◆ **Work to complete**
Extract all lines in the data that contain the word "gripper".
Start of Block
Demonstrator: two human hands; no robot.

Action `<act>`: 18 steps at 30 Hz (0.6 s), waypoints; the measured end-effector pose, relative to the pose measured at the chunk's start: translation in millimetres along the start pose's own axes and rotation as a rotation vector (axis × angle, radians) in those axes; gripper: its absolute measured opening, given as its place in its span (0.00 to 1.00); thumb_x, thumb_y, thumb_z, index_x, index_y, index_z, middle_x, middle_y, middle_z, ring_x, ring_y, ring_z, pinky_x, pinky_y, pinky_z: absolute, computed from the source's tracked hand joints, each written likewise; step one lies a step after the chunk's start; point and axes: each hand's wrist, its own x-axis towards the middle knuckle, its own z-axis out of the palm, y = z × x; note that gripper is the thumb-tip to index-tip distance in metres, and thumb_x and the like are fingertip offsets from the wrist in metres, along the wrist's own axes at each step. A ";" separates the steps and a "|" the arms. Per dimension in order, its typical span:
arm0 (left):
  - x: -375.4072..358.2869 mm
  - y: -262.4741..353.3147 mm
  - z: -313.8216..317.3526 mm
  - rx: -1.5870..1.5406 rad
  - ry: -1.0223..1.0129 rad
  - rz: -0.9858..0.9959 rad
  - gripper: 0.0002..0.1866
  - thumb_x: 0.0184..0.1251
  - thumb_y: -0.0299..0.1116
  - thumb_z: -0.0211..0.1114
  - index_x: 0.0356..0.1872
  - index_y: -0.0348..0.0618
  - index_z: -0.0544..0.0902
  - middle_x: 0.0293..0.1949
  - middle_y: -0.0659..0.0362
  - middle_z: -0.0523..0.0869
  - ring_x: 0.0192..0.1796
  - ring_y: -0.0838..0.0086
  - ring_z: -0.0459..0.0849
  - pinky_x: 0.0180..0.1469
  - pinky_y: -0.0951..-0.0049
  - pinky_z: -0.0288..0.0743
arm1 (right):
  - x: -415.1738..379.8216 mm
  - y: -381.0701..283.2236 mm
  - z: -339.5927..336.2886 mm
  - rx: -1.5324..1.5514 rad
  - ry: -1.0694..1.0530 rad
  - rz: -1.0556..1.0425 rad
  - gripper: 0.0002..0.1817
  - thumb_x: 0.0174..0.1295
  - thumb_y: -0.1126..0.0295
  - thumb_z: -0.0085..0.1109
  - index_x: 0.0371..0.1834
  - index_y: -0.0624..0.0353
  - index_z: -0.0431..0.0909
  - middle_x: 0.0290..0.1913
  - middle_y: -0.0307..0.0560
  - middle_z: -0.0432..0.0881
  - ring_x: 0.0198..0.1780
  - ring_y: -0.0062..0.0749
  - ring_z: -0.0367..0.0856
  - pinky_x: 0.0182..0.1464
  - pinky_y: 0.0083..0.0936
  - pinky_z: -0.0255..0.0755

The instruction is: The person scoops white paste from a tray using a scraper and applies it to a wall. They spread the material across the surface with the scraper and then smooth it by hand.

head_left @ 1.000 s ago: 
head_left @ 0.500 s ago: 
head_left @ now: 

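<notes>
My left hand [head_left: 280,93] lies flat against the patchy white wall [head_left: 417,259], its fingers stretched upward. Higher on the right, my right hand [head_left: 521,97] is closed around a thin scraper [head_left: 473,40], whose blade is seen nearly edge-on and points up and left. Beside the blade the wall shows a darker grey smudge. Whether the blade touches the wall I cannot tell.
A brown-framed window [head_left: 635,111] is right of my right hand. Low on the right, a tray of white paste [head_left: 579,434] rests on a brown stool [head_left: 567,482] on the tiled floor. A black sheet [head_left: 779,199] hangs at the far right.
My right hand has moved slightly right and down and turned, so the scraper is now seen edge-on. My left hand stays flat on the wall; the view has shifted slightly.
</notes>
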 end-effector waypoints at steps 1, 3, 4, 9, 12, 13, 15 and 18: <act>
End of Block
◆ **Response area**
Action `<act>`: 18 steps at 30 Hz (0.6 s), waypoints; the measured end-effector pose, relative to the pose measured at the chunk's start: translation in millimetres along the start pose's own axes and rotation as a rotation vector (axis × angle, radians) in those axes; gripper: its absolute measured opening, given as its place in its span (0.00 to 1.00); thumb_x, thumb_y, thumb_z, index_x, index_y, index_z, middle_x, middle_y, middle_z, ring_x, ring_y, ring_z, pinky_x, pinky_y, pinky_z: absolute, computed from the source's tracked hand joints, each written likewise; step one lies a step after the chunk's start; point and axes: each hand's wrist, its own x-axis towards the middle knuckle, its own z-axis out of the palm, y = z × x; note that gripper is the thumb-tip to index-tip distance in metres, and thumb_x and the like are fingertip offsets from the wrist in metres, along the wrist's own axes at each step. A ";" separates the steps and a "|" the arms. Per dimension in order, its typical span:
  - gripper: 0.0002..0.1866
  - gripper: 0.0002..0.1817

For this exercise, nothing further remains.